Segment Start: DATASET EXCERPTS

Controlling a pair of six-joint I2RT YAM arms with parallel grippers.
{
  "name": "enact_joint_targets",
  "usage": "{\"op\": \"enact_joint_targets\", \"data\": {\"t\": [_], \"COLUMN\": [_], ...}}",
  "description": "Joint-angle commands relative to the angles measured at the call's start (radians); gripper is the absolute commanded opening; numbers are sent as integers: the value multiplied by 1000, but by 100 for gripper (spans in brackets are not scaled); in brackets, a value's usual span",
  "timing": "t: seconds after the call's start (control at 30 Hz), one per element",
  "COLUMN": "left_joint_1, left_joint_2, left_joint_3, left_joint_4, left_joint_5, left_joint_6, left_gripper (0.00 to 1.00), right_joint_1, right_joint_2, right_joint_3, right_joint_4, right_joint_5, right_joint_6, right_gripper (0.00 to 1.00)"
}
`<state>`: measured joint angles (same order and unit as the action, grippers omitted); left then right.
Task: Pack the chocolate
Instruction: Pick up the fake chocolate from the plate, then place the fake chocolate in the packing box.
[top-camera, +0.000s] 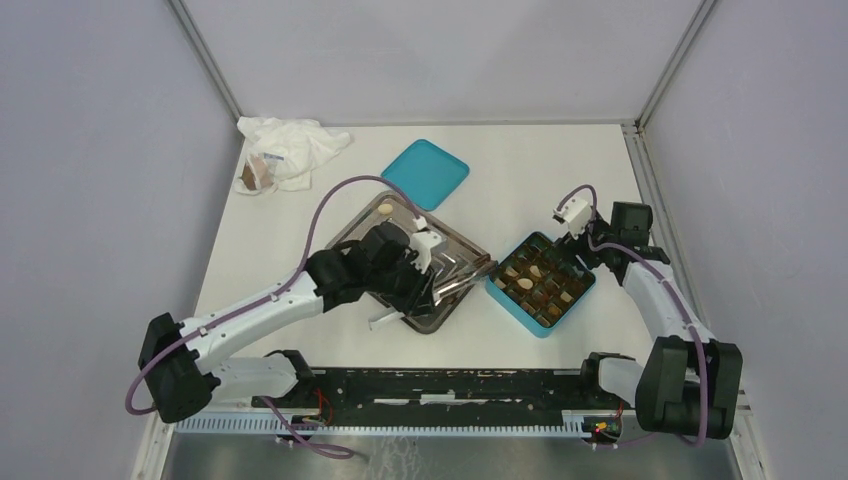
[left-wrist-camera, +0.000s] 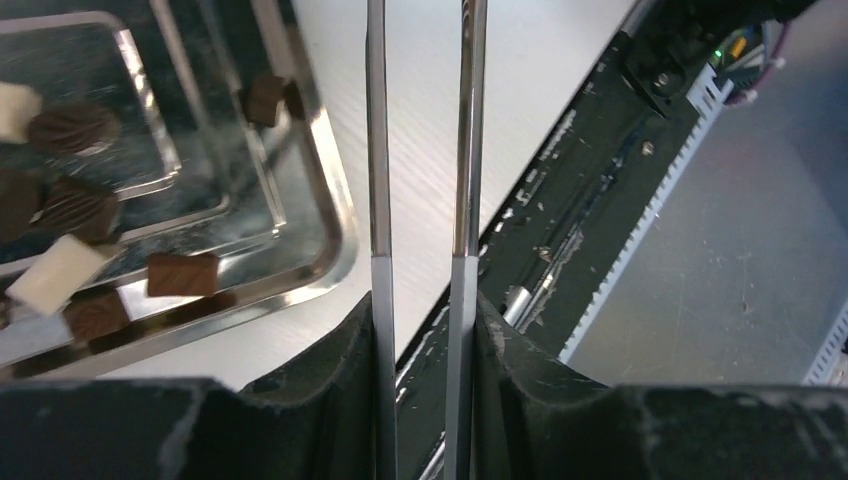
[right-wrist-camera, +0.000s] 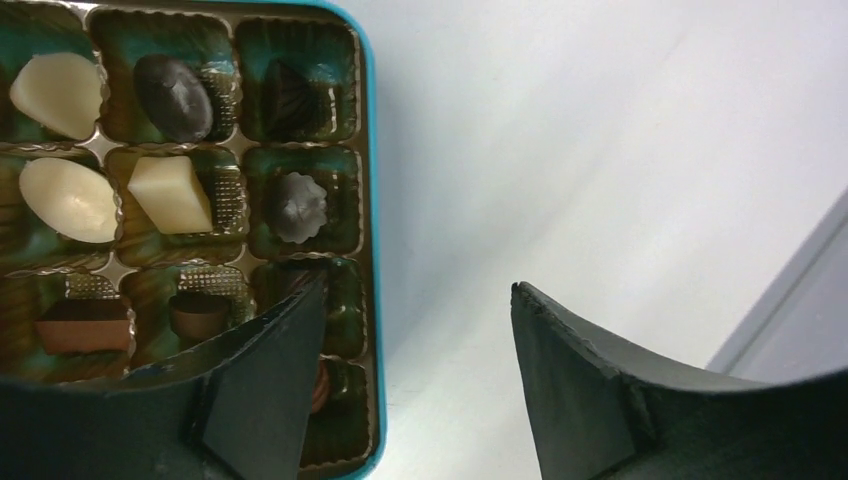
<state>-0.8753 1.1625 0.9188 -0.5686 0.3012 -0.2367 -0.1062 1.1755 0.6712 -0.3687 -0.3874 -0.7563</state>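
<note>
Right claw (right-wrist-camera: 417, 287) open, straddling teal box (right-wrist-camera: 372, 200) edge | left claw (left-wrist-camera: 422, 310) gripping one tweezers (left-wrist-camera: 378, 150) | three cream-white chocolates (right-wrist-camera: 55, 95) visible inside

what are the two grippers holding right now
Left gripper: closed on the metal tweezers.
Right gripper: open, empty, over the teal box edge.

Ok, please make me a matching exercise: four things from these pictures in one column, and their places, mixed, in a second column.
1. teal lid
2. white bag
3. teal box
4. tweezers

A. held in the left gripper
B. far left corner of the table
C. right of the steel tray, chocolates inside
D. lying flat, beyond the tray

Pairs: 1-D, 2-B, 3-C, 4-A
</note>
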Motion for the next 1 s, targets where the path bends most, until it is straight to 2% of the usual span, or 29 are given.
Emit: {"op": "enact_joint_targets", "data": {"t": [0.0, 0.2, 0.47, 0.97], "left_joint_1": [-103, -225, -310, -332], "left_joint_2": [29, 138, 262, 434], "left_joint_3": [38, 104, 188, 319], "left_joint_4": [93, 89, 105, 74], "left_joint_5": [24, -20, -48, -66], "left_joint_6": [-38, -37, -37, -4], "left_gripper": [2, 2, 2, 4], "right_joint_1": [-39, -73, -88, -88], "right_joint_2": [-58, -93, -89, -80], "right_joint_3": [0, -18, -16, -13], "right_joint_4": [51, 102, 105, 93], "right_joint_5": [-44, 5, 4, -10], "right_joint_6": [18, 61, 72, 66], "right_gripper": [75, 77, 78, 78]}}
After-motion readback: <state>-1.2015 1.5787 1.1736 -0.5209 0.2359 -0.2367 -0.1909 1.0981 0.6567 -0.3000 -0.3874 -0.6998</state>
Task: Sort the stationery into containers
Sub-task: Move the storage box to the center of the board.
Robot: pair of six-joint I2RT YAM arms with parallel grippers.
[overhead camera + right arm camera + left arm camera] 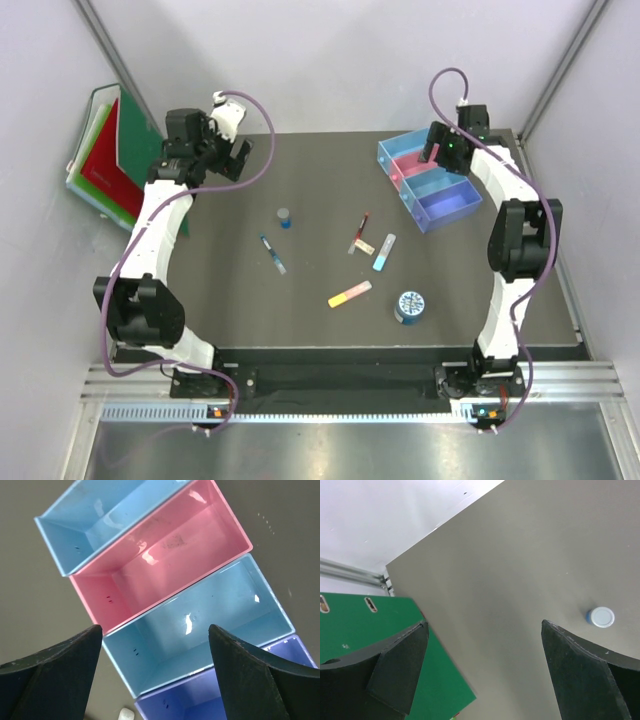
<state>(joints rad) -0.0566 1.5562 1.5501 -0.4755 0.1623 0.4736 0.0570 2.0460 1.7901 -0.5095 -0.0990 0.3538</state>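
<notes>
Dark grey tabletop point(250, 320) fills the floor of a white-walled booth, with both arm bases bolted at its near edge. Closest to them, right of centre, sits the round blue tin point(411, 306), and just to its left lies the yellow-pink stick point(349, 294). Farther in, the light-blue stick point(384, 252) lies near the beige eraser point(364, 246), which touches the lower end of the red-black pen point(361, 228). Well apart to the left lies the blue pen point(273, 254), and just beyond it the grey-capped blue bottle point(285, 217) stands upright.

All of these rest loose on the table, outside the bins. The row of four joined bins point(386, 160) runs diagonally at the far right: light blue point(65, 550), pink point(100, 605), blue point(165, 645) and violet-blue point(200, 700).

The right gripper point(155, 629) hangs over this row, above the pink and blue bins; its jaws stand wide apart and grasp nothing.

At the far left, the left gripper point(484, 625) hovers above bare table near the corner, jaws spread fully and holding nothing; the bottle shows beyond its right finger. Past the table's far-left corner, a green folder point(135, 150) and a red folder point(100, 165) lean at the wall.
</notes>
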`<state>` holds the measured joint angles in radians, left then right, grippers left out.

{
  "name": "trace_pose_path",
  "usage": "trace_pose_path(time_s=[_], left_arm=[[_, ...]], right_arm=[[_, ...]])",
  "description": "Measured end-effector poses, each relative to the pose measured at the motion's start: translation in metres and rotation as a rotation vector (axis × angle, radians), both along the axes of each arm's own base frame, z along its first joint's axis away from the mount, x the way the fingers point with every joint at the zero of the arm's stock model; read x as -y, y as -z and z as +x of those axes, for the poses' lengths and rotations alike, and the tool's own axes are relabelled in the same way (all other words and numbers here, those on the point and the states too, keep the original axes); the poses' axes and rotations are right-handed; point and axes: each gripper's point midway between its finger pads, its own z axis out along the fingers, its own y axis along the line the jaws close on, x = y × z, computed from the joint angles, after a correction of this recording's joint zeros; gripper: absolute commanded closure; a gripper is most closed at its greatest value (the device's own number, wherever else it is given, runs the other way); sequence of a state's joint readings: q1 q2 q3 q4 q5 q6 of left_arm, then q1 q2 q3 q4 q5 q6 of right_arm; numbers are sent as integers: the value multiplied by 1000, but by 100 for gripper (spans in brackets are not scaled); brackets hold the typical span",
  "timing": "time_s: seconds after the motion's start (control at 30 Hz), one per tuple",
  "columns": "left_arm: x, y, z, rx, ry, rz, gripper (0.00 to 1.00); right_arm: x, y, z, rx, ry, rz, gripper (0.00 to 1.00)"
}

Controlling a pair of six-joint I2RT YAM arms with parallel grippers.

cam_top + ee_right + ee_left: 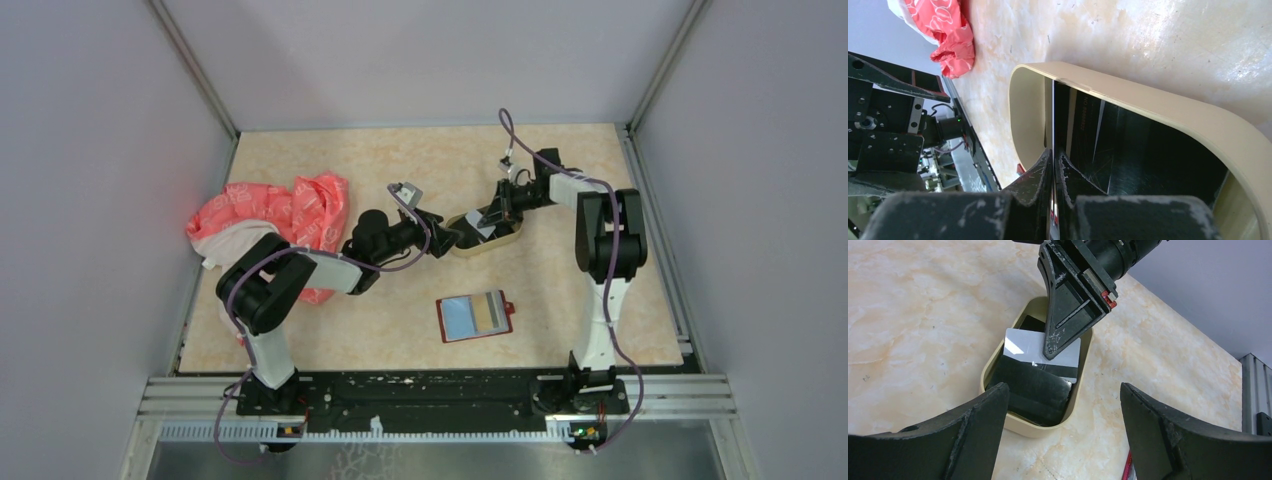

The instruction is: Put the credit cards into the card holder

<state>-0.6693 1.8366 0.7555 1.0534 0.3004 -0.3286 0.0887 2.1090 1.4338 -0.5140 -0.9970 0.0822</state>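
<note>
A glossy grey-white plastic credit card point(1020, 344) with a dark stripe sits in the oval tan tray point(990, 367) above dark cards point(1033, 390), pinched by the clenched right gripper point(1050, 354). The left gripper point(1063, 390) hangs released just beside the tray. Nearer, the red leather-like card holder point(441, 322) lies open on the marbled desk point(380, 320), holding a light-blue card point(460, 316) and a gold-tan card point(488, 312). A crumpled pink plastic bag point(290, 210) lies far left.

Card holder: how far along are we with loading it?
Done: the open card holder already seems to hold a light-blue card and a tan card. In hand: the right hand is shut on a pale grey card in the tray. Left: dark cards lie in that tray.
</note>
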Motion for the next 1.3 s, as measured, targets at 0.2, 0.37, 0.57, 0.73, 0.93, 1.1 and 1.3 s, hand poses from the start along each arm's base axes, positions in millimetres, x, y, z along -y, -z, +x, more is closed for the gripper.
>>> trace_pose_path(time_s=[0.2,0.37,0.57,0.73,0.93,1.1,1.3], left_arm=[[-1,0,1,-1,-2,0,13],[-3,-4,2,-14,10,-31,13],[-15,-10,6,-36,27,-110,13],[-17,-10,4,-49,43,-131,15],[-18,-10,-13,-83,95,-174,20],[-24,-9,-48,-150,134,-218,20],[-14,-76,-114,-50,249,-334,20]], right_arm=[[4,1,1,20,3,-33,100],[13,-11,4,76,8,-55,100],[24,-33,10,170,11,-68,100],[27,-45,8,207,3,-64,100],[20,-66,-3,247,-37,14,100],[11,-102,-21,324,-73,122,100],[0,-169,-49,487,-119,276,100]])
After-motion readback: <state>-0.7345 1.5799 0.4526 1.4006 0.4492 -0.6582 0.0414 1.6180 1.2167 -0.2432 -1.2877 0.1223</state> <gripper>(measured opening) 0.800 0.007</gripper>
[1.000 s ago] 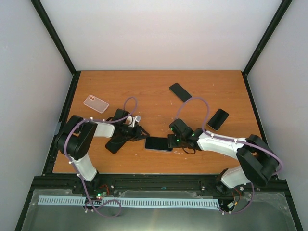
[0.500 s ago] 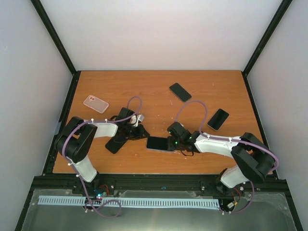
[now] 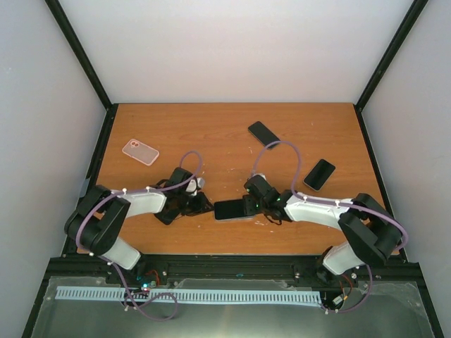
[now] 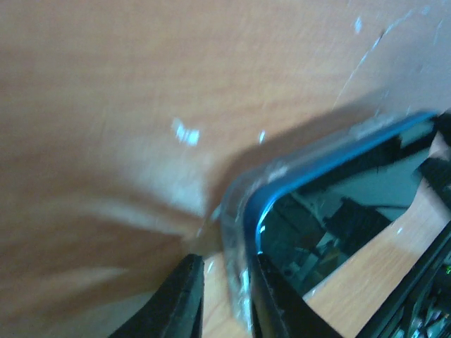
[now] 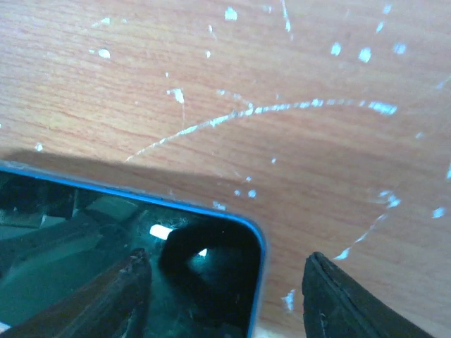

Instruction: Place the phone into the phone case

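The left gripper [image 4: 225, 267] is set low on the table [image 3: 225, 120]. Its 2 fingers [image 4: 184, 299] are drawn close together, and the clear rim of the phone case [image 4: 236, 211] is pinched between them at a corner. The phone [image 3: 232, 209], blue-edged with a dark screen, is bordered by that rim at this corner. It is laid flat near the front middle of the table, between the 2 grippers. Its other end is straddled by the right gripper [image 5: 225, 271], whose fingers [image 5: 345, 303] are spread wide. 1 is set over the screen and the other is placed apart from the phone's corner above bare wood, so nothing is grasped there.

The table is made of orange-brown wood, marked with pale scratches and flecks. A pale pink case [image 3: 140, 151] is laid at the far left. A dark flat thing [image 3: 166, 213] is partly covered by the left arm. On the right half, a dark phone [image 3: 264, 134] is laid toward the back and a second dark phone [image 3: 319, 174] nearer the right edge. The table is enclosed by plain pale walls [image 3: 239, 49] and black frame posts [image 3: 77, 53].
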Motion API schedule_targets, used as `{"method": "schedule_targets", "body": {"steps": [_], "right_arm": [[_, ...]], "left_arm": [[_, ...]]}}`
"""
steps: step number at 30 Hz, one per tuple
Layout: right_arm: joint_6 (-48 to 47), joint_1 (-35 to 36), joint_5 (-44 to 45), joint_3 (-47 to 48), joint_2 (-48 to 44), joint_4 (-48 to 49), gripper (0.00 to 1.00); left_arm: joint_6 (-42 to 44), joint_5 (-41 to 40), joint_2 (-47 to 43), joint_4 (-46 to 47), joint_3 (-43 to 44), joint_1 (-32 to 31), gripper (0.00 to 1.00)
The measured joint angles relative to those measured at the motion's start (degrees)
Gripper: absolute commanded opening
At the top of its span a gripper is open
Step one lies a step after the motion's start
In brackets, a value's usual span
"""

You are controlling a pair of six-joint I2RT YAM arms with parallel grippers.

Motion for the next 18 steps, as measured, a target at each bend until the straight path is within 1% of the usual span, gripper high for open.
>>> {"method": "schedule_targets", "body": {"steps": [2,5,7,9,13,18], "right_arm": [[-1.53,-0.24,1.42,1.68,-1.07,-2.75,0.68],[-1.25,-0.28,3.08,4.63,-4.96,-7.15,0.7],[1.09,-0.31,3.19,5.31,-8.02,-8.68,0.76],[5.84,-0.26,1.77,4.55,-11.21,-9.25,0.79],[16.17,1.11,0.24,-0.46,-14.45,-7.45,0.8],[32.35,6.27,1.44,-5.38,-14.84,-5.31,0.83]], "left_arm": [[-1.53,0.07,-2.1,-1.79,-1.57,-0.31,0.31],[-2.56,-0.35,-4.46,-4.33,-1.84,-0.52,0.38],[-2.51,-1.51,-5.11,-6.25,-0.63,-0.52,0.44],[-2.12,-2.78,-5.11,-7.69,1.73,-0.48,0.5],[0.13,-2.99,-3.48,-7.87,6.95,-0.2,0.53],[3.82,-1.4,2.34,-7.82,12.22,0.02,0.52]]}}
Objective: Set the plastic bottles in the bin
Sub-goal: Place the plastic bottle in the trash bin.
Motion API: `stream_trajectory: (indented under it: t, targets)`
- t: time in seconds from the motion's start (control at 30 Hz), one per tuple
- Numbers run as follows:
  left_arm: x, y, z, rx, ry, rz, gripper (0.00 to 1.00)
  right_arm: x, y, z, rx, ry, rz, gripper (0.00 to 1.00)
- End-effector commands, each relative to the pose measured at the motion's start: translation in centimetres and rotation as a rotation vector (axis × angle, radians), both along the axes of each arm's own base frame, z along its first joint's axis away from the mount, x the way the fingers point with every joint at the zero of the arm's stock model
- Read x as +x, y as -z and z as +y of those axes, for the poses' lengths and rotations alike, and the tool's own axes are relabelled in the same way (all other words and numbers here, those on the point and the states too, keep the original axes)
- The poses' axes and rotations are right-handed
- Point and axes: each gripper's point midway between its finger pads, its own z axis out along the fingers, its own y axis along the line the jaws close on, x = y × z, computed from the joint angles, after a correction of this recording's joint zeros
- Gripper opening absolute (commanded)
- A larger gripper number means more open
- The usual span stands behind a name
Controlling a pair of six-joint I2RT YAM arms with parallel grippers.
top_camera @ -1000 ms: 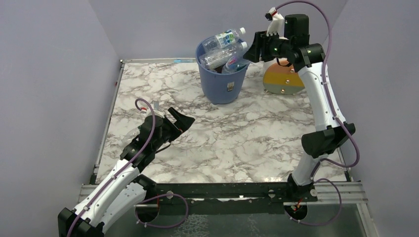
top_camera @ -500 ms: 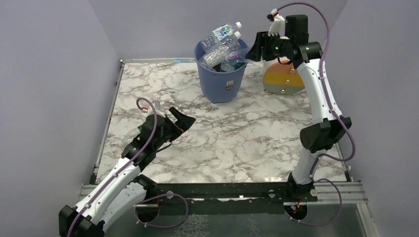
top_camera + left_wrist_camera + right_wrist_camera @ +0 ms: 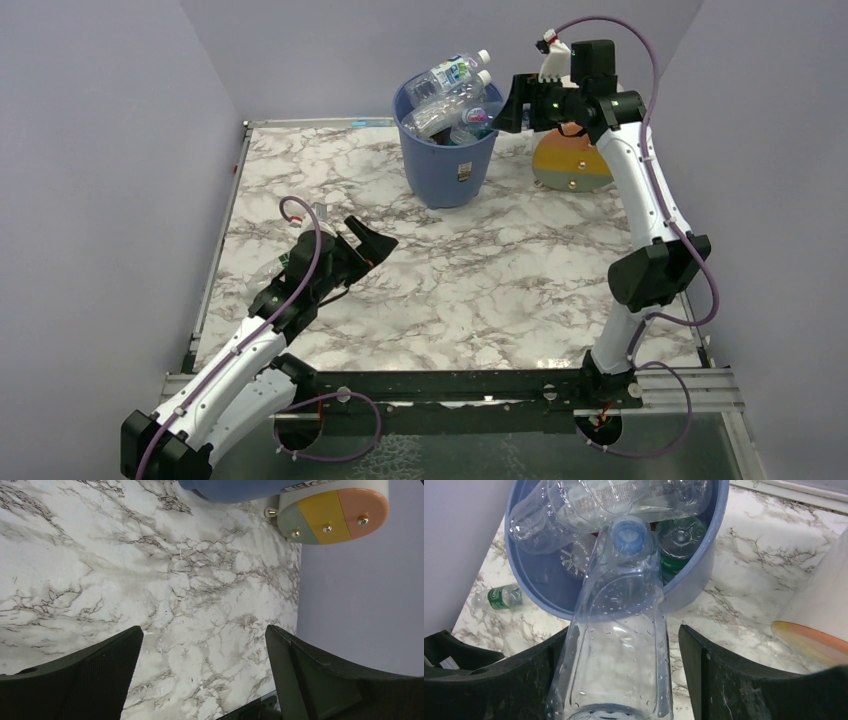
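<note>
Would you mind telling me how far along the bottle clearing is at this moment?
Done: several clear plastic bottles already sit piled in the tall round blue plastic bin. In hand: another clear bottle lies between the right arm's parted fingers, neck pointing into the bin. Left: at least one green-labelled bottle lies on the marble table beside the bin; the left arm's fingers are open and empty.

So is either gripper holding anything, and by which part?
Left gripper: empty. Right gripper: jaws parted around the lower body of a bottle, gap on one side; no firm hold.
</note>
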Motion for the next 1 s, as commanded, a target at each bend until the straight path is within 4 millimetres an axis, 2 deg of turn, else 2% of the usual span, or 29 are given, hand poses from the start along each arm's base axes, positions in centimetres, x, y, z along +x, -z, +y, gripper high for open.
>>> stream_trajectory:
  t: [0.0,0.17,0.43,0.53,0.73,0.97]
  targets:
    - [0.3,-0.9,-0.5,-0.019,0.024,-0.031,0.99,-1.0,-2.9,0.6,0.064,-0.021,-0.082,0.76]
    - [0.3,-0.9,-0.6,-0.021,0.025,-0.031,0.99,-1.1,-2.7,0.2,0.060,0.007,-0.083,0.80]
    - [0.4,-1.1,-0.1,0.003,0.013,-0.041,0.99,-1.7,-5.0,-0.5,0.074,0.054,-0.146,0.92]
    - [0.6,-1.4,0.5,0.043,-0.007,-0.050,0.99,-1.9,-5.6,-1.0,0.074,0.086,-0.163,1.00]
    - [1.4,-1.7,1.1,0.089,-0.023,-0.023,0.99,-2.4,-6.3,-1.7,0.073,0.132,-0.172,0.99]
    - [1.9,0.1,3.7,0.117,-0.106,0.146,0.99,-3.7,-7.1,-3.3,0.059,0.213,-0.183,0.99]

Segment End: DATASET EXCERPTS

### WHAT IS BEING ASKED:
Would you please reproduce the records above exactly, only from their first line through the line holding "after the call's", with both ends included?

### ANSWER BELOW:
Controlling a pair of six-joint I2RT YAM arms with parallel grippers.
{
  "name": "enact_joint_targets",
  "usage": "{\"op\": \"enact_joint_targets\", \"data\": {\"t\": [_], \"COLUMN\": [_], ...}}",
  "description": "Joint-angle commands relative to the angles measured at the call's start (radians); gripper is the absolute commanded opening; numbers are sent as integers: the value multiplied by 1000, but by 100 for gripper (spans in brackets are not scaled); in brackets, a value's usual span",
  "timing": "t: seconds after the call's start (control at 30 Hz), one per element",

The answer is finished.